If Only For A Day

by Alchemine



Category: The Worst Witch (TV 2017)
Language: English
Status: Completed
Published: 2018-04-08
Updated: 2018-04-08
Packaged: 2019-04-20 02:45:05
Rating: General Audiences
Warnings: No Archive Warnings Apply
Chapters: 1
Words: 2,031
Publisher: archiveofourown.org
Story URL: https://archiveofourown.org/works/14251386
Author URL: https://archiveofourown.org/users/Alchemine/pseuds/Alchemine
Summary: Mildred makes it possible for Miss Mould to try her hand at teaching art again.





	If Only For A Day

There are days when Marigold Mould wishes she’d just gone to prison after all. It’s a strange sentiment for a witch who’s always considered herself an unfettered free spirit, but with no magical defences left, she feels exposed and constantly vulnerable, like a snail without its shell. A cell would have been a safe place, and if she’d behaved well, perhaps they’d even have let her have some non-toxic paints to enliven the place. Above all else, a cell in a witching prison would have been suffused with the familiar scent and feel of magic, even if it was other people’s and not her own. It would have felt like home in a way her current accommodation in a dingy tower block, secured for her upon her acquittal by some witching official who handles such situations, most certainly does not.  

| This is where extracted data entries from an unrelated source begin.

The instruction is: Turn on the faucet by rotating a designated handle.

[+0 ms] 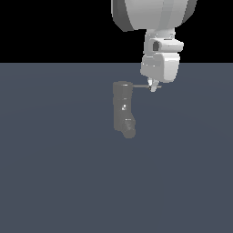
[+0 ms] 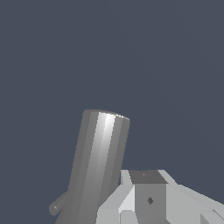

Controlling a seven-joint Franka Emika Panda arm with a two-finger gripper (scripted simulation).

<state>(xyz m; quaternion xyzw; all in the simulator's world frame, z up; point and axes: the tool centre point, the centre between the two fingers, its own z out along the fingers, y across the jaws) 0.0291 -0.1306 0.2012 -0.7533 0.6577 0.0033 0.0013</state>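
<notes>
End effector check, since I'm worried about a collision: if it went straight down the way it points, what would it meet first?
Probably the handle: the end effector tip sits right at its outer end, beside the faucet. Depth is unclear, so it might pass by and reach the floor.

faucet [image 2: 98, 166] cyl close-up | tool [image 2: 151, 199] beside (jaws unseen)

**Arm and gripper pose**

The white arm [image 1: 154, 13] enters from the top of the exterior view, its broad rounded link cut off by the frame edge. Below it the wrist [image 1: 160, 45] narrows and hangs nearly vertical, carrying the gripper [image 1: 154, 86] pointing downward. The fingers [image 1: 154, 85] appear as one short pointed white tip; whether they are parted cannot be told. In the wrist view only a faceted pale grey part of the hand [image 2: 148, 197] shows.
</notes>
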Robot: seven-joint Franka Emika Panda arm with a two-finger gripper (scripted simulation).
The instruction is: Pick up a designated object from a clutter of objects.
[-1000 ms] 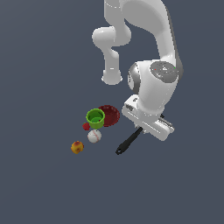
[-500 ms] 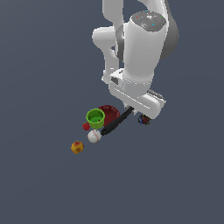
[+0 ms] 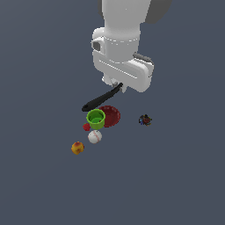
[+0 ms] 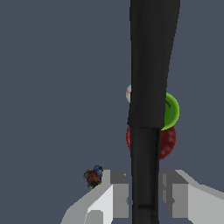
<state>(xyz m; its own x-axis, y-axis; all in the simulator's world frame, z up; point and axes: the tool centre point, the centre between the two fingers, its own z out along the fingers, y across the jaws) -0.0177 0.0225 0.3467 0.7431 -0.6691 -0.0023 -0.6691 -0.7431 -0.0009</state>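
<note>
Spatula (image 3: 102, 99) now higher in gripper (image 4: 145, 192), above grey floor (image 3: 39, 189).

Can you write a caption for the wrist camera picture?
Jaws shut on the black spatula, hanging over the green cup and red bowl.

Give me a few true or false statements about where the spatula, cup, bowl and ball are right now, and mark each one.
1. The hand is shut on the black spatula. True.
2. The spatula lies flat on the floor. False: it is lifted above the clutter.
3. The green cup sits beside the dark red bowl. True.
4. The white baseball is inside the bowl. False: it rests on the floor outside it.
5. The small dark toy touches the cup. False: it sits apart, on the bowl's far side.
</note>
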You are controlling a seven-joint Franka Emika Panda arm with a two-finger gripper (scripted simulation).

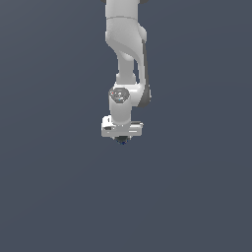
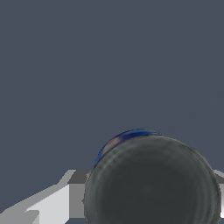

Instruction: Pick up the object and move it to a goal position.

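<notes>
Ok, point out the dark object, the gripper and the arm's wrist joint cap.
dark object (image 1: 122,141), exterior view, on the bit showing below the gripper.
gripper (image 1: 122,139), exterior view, just under its white body, where the fingers would be.
wrist joint cap (image 1: 118,95), exterior view, on the round grey disc.

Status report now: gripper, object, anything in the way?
Gripper right over object, jaw state unclear. Object dark, round, close below wrist camera. Nothing else visible.
</notes>
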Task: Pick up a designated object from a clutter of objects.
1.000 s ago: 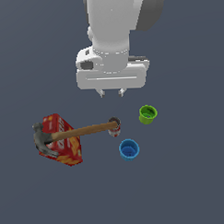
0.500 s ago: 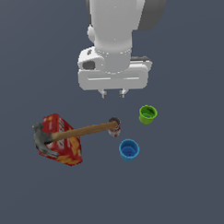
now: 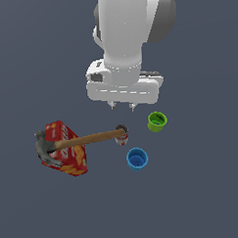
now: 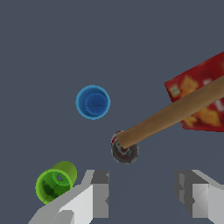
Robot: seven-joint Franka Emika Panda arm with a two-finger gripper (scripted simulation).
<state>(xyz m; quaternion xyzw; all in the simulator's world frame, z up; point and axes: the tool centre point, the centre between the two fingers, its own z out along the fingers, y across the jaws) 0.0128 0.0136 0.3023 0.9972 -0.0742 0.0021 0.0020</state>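
Note:
The designated object, a small bright-blue cup (image 3: 137, 159) (image 4: 92, 102), stands upright on the grey floor, apart from the rest of the clutter. My gripper (image 3: 122, 106) (image 4: 142, 197) hangs open and empty above the floor, up and to the exterior view's left of the blue cup. A wooden-handled hammer (image 3: 87, 139) (image 4: 173, 113) lies with its grey head on the red cracker box (image 3: 65, 150) (image 4: 199, 94) and its handle end resting on a tiny can (image 3: 121, 135) (image 4: 124, 150). The green cup (image 3: 157, 121) (image 4: 54, 183) stands to the exterior view's right of the can.
Only the flat dark grey floor (image 3: 202, 195) surrounds the objects. The arm's white body (image 3: 130, 42) fills the upper middle of the exterior view.
The arm and gripper have shifted slightly toward the exterior view's right and a little lower. The objects have not moved.

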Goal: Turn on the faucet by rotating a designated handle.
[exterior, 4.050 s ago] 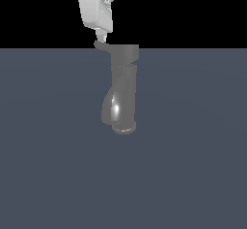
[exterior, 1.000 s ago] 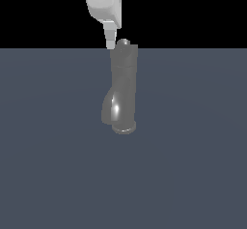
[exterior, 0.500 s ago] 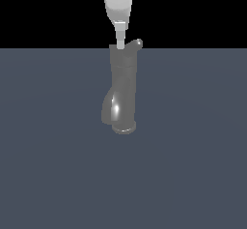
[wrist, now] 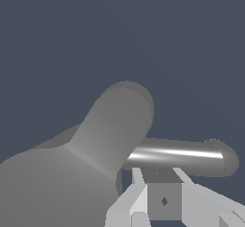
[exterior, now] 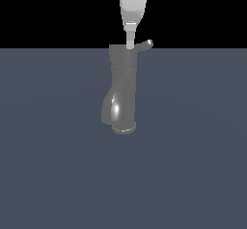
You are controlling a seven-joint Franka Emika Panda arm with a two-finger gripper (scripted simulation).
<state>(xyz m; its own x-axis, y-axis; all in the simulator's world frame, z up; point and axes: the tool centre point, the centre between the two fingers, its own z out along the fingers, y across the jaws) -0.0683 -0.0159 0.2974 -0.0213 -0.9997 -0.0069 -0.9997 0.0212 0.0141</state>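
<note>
The faucet [exterior: 123, 90] stood upright on the table [exterior: 193, 165], its handle [exterior: 143, 45] jutting from the cap toward the exterior view's right. The end effector [exterior: 130, 43] hung at the cap's top beside the handle's root, probably to push it round; whether it was open could not be told.

A flat, matte slate-blue ground plane [exterior: 193, 165] fills the lower part of the exterior view beneath a band of plain black backdrop [exterior: 48, 10] that meets it along a straight horizon, and the same slate-blue surface forms the whole background of the wrist view.
</note>
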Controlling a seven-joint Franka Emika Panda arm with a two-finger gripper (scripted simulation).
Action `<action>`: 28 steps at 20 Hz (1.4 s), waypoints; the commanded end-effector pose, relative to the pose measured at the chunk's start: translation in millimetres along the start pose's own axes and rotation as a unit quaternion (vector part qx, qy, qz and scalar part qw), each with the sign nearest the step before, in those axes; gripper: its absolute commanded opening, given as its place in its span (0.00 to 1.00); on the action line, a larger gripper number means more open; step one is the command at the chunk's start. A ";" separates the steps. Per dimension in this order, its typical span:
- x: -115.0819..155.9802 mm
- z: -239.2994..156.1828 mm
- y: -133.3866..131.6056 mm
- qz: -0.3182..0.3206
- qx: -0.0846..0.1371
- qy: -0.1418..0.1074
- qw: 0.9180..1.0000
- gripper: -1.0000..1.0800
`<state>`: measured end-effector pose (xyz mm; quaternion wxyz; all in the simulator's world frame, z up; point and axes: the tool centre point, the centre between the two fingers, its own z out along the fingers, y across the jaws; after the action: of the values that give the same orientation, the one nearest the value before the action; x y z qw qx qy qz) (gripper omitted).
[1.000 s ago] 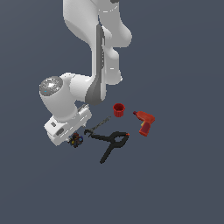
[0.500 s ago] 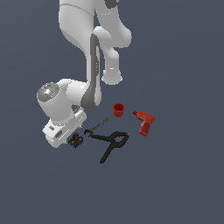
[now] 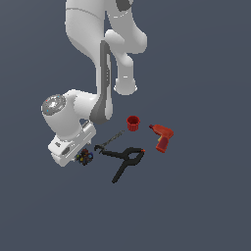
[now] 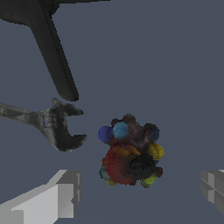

On balance, she doesn’t think she’s adapting to life in the ordinary world as well as she’d hoped she would. She’s worked out through trial and error how to use her microwave and electric kettle, but public transport is claustrophobic and stifling compared to broomstick flight, and she nearly had a panic attack at the supermarket last week, standing in front of a display of ready meals and trying to decide whether tuna pasta bake would be better or worse than spaghetti carbonara. At last she’d bought one of each and discovered she didn’t like either. Witches don’t eat such things, and Marigold is still a witch at heart, even without her powers.  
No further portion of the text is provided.